OUT of the night the dawn came creeping over the ranges like a maiden with her sandals dipped in light, the glory of the stars fading in her hair as she stood on the brightening clouds of the eastern mountain peaks of Nuka Hiva, and with her golden bugle of silence she blew transcendent streaks of crimson along the grey horizon—to awaken the day.

The sounds of the natives beating their drums aroused the echoes of the hills.

“Wailo oooe! wailo ooooeeee!” called some nameless bird from the forest shadows where now the last of the Marquesan race sleep by their beloved seas.

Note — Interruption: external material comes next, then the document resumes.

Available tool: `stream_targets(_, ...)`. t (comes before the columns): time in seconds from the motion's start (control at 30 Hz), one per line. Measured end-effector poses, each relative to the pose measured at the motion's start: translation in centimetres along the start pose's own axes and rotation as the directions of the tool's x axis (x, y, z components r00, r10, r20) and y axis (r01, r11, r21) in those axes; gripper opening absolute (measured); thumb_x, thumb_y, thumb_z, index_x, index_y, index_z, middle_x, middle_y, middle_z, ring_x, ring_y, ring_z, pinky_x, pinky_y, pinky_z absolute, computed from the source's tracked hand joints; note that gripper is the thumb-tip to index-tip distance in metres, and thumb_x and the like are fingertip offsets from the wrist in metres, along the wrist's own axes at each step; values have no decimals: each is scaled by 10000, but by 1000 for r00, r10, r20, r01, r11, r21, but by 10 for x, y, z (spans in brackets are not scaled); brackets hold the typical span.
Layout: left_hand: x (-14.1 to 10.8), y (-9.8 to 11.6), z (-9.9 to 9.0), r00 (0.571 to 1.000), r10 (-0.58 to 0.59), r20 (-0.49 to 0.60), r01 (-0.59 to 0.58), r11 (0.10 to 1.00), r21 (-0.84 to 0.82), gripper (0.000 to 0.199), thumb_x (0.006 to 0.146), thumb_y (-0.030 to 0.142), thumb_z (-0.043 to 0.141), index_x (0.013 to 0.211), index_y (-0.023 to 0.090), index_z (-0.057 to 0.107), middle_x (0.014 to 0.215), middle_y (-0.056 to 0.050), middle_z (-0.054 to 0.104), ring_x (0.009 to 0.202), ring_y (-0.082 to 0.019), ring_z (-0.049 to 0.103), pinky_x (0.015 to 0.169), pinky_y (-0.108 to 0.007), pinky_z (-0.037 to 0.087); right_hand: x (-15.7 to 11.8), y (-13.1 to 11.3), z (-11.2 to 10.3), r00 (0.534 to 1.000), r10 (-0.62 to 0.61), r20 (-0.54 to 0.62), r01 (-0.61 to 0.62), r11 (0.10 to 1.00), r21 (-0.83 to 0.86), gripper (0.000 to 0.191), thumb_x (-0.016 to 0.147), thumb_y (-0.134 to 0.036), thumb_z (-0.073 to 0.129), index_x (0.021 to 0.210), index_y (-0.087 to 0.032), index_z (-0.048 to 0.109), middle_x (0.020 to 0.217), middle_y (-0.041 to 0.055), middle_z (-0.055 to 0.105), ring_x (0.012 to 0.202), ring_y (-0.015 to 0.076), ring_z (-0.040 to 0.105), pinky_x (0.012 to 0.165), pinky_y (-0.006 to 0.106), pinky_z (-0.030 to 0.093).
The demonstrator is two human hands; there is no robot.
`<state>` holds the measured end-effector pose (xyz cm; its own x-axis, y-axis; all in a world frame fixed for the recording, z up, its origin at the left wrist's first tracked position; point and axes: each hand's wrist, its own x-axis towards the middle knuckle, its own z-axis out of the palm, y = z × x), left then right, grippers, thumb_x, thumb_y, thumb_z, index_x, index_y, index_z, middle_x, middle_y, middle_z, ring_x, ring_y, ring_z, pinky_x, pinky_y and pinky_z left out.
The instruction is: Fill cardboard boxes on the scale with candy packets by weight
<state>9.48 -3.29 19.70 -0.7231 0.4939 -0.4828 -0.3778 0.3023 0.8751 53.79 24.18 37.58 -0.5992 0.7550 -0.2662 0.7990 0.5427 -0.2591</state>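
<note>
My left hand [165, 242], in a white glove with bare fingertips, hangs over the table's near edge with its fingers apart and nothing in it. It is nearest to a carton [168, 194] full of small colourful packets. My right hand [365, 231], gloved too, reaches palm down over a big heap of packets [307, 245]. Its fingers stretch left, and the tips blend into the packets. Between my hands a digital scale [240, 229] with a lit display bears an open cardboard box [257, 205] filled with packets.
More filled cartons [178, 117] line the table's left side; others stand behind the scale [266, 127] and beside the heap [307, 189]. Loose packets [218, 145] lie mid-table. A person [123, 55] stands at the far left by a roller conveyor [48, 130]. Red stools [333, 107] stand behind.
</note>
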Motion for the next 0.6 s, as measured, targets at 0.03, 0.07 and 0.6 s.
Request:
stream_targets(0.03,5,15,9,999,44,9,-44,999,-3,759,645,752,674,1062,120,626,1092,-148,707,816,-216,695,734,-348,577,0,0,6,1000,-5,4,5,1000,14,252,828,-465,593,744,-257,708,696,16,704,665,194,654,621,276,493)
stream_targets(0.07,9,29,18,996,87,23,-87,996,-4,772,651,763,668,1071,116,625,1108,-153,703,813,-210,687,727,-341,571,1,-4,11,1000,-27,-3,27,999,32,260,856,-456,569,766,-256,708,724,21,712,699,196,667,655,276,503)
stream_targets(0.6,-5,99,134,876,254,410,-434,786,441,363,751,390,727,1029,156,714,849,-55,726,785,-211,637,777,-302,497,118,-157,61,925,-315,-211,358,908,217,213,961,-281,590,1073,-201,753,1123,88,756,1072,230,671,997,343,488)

The harbour was silent. Not an oath echoed from the grog shanty. The traders and sailormen still slept. I could not sleep. As I stood by the shore-sheds it seemed impossible that such tragedy should live in such beautiful surroundings. I was not sorry that I had secured a berth on the s.s. ——, a three-masted ship anchored out in the bay. She was due to sail on the Saturday morning, so I still had three more days in Nuka Hiva.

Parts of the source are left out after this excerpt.